● About this task
Starting at the line with "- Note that" and going on through the line with "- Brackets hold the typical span", reproduce each line in the records below exactly and nothing more.

● Data for this task
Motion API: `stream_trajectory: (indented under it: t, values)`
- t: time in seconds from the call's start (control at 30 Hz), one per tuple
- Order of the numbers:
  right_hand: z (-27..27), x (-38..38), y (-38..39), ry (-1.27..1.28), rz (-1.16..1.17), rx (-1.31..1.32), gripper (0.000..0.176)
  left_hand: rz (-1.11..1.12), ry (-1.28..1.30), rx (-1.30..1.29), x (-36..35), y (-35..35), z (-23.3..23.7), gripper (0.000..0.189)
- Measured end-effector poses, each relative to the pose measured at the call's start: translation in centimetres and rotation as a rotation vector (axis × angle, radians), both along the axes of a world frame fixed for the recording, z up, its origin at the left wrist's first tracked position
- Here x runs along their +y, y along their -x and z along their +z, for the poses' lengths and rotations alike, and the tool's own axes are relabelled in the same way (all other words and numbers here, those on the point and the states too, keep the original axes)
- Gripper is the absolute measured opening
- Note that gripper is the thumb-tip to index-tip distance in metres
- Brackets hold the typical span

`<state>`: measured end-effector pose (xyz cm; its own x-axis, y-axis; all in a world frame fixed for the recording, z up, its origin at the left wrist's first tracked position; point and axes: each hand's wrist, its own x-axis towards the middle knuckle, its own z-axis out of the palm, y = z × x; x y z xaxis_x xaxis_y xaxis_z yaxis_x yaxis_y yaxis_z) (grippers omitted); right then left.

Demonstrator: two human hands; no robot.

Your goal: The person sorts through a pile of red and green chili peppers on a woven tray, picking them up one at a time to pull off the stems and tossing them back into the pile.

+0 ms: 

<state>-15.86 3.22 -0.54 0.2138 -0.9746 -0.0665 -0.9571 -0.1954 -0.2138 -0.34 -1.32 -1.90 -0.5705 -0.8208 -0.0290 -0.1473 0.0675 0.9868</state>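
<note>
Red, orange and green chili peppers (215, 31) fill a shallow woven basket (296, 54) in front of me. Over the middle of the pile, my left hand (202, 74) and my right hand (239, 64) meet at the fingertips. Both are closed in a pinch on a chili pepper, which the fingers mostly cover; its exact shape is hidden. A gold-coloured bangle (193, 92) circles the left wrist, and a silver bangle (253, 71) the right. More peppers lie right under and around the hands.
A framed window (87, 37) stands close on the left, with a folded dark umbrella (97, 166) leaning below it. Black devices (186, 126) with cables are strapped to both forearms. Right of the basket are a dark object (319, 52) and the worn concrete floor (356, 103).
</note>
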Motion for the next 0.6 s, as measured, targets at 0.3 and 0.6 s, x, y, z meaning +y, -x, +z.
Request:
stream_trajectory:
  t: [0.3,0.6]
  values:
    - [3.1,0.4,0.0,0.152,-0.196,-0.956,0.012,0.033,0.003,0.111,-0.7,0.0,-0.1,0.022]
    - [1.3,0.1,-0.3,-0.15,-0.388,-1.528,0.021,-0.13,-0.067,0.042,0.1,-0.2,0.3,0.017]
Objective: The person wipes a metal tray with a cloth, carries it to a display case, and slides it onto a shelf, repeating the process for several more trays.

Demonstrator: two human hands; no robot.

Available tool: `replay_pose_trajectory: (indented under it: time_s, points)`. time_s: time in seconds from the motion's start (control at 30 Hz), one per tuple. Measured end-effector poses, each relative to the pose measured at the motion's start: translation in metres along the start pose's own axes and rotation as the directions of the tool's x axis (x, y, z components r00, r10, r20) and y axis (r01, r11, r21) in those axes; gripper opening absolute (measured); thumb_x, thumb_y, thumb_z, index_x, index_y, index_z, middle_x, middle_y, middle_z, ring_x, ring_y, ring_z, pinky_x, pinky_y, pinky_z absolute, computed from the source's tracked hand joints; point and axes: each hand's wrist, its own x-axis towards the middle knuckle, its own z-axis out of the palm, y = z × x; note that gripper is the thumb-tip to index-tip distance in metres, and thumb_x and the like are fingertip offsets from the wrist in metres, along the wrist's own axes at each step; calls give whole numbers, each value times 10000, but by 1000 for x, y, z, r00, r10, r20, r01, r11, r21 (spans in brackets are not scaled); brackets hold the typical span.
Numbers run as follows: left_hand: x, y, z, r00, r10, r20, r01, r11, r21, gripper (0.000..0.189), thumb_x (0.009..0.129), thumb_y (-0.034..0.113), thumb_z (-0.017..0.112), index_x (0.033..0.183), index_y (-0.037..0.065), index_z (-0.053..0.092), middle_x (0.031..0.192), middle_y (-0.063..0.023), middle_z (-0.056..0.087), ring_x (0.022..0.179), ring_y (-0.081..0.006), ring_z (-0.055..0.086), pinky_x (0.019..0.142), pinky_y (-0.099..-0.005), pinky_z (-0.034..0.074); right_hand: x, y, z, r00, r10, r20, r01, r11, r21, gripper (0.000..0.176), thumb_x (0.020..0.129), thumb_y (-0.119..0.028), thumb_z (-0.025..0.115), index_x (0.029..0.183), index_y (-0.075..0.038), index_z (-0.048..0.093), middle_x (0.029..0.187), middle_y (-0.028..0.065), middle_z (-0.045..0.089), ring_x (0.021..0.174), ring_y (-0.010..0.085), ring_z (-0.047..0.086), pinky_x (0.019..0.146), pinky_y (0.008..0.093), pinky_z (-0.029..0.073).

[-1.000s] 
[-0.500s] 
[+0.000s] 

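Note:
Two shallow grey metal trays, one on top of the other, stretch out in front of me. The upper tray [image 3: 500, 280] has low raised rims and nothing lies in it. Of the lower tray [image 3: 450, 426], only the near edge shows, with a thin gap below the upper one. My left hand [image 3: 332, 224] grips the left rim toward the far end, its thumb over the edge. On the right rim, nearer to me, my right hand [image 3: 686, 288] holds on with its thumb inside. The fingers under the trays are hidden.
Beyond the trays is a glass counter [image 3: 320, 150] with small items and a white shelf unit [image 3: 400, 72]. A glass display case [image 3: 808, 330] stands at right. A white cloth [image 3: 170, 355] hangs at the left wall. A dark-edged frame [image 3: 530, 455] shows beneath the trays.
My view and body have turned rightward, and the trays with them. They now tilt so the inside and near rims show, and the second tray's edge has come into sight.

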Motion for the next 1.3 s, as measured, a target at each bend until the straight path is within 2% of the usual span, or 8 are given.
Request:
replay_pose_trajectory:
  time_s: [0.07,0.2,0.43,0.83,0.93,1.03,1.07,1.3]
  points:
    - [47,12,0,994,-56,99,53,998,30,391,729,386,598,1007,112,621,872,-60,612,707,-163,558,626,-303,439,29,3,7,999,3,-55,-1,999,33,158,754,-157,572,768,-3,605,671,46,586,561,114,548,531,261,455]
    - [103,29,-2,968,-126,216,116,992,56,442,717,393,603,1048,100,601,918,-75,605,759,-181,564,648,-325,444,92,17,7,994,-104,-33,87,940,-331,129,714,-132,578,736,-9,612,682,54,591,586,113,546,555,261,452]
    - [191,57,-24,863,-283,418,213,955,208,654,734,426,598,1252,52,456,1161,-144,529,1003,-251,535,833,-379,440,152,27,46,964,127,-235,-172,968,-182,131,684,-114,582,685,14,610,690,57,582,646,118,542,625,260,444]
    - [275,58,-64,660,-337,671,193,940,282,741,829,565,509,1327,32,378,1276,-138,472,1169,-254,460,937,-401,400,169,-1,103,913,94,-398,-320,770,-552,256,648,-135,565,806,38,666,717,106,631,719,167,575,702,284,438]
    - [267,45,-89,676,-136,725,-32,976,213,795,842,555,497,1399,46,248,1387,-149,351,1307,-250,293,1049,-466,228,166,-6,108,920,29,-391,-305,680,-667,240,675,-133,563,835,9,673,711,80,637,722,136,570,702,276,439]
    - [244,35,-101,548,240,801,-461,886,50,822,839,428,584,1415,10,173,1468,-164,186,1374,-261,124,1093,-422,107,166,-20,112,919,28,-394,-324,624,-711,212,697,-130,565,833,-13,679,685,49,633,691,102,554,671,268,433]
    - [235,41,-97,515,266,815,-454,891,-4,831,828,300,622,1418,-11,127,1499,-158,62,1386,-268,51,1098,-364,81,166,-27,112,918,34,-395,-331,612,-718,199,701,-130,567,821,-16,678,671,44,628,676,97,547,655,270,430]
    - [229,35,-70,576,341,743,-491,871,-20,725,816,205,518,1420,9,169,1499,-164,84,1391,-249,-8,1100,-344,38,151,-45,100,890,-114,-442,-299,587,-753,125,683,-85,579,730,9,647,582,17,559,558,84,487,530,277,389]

● Answer to this exercise
- Note that gripper is the thumb-tip to index-tip distance in metres
- Brackets hold the typical span

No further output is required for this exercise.